* _Instructions for the task_: Return exactly these lines and no others: the one containing "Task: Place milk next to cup" and all that follow it to the end of the listing below.

* _Dataset excerpt_:
####################

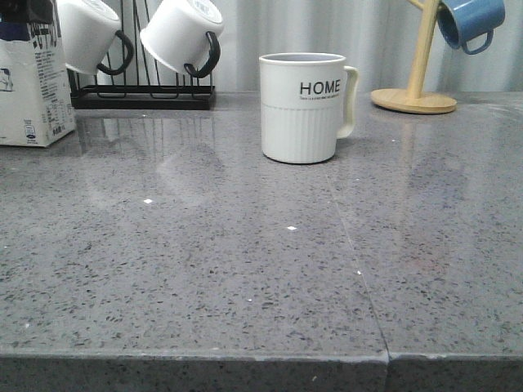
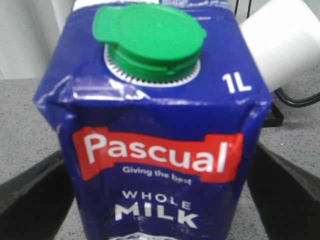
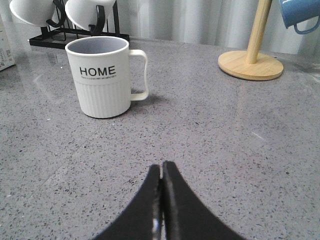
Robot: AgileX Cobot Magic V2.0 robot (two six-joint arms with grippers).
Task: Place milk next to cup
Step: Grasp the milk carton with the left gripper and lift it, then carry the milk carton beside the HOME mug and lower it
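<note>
The milk (image 1: 33, 82) stands on the grey counter at the far left; its top is cut off in the front view. In the left wrist view it fills the picture (image 2: 155, 150): dark blue top, green cap, "WHOLE MILK". My left gripper (image 2: 160, 165) has one black finger (image 2: 30, 200) against each side of the carton, and it does not show in the front view. The cup (image 1: 304, 108), white and ribbed with "HOME" on it, stands mid-counter, handle to the right. My right gripper (image 3: 162, 167) is shut and empty, low over the counter in front of the cup (image 3: 104, 75).
A black rack (image 1: 143, 96) with plain white mugs (image 1: 184, 34) stands at the back, between milk and cup. A wooden mug tree (image 1: 414, 100) with a blue mug (image 1: 470, 20) stands back right. The counter's front edge (image 1: 261, 355) runs near the bottom of the front view.
</note>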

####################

* _Solution_:
Task: Place milk next to cup
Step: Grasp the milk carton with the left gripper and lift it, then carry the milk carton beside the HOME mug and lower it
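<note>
The milk (image 1: 33, 82) stands on the grey counter at the far left; its top is cut off in the front view. In the left wrist view it fills the picture (image 2: 155, 150): dark blue top, green cap, "WHOLE MILK". My left gripper (image 2: 160, 165) has one black finger (image 2: 30, 200) against each side of the carton, and it does not show in the front view. The cup (image 1: 304, 108), white and ribbed with "HOME" on it, stands mid-counter, handle to the right. My right gripper (image 3: 162, 167) is shut and empty, low over the counter in front of the cup (image 3: 104, 75).
A black rack (image 1: 143, 96) with plain white mugs (image 1: 184, 34) stands at the back, between milk and cup. A wooden mug tree (image 1: 414, 100) with a blue mug (image 1: 470, 20) stands back right. The counter's front edge (image 1: 261, 355) runs near the bottom of the front view.
</note>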

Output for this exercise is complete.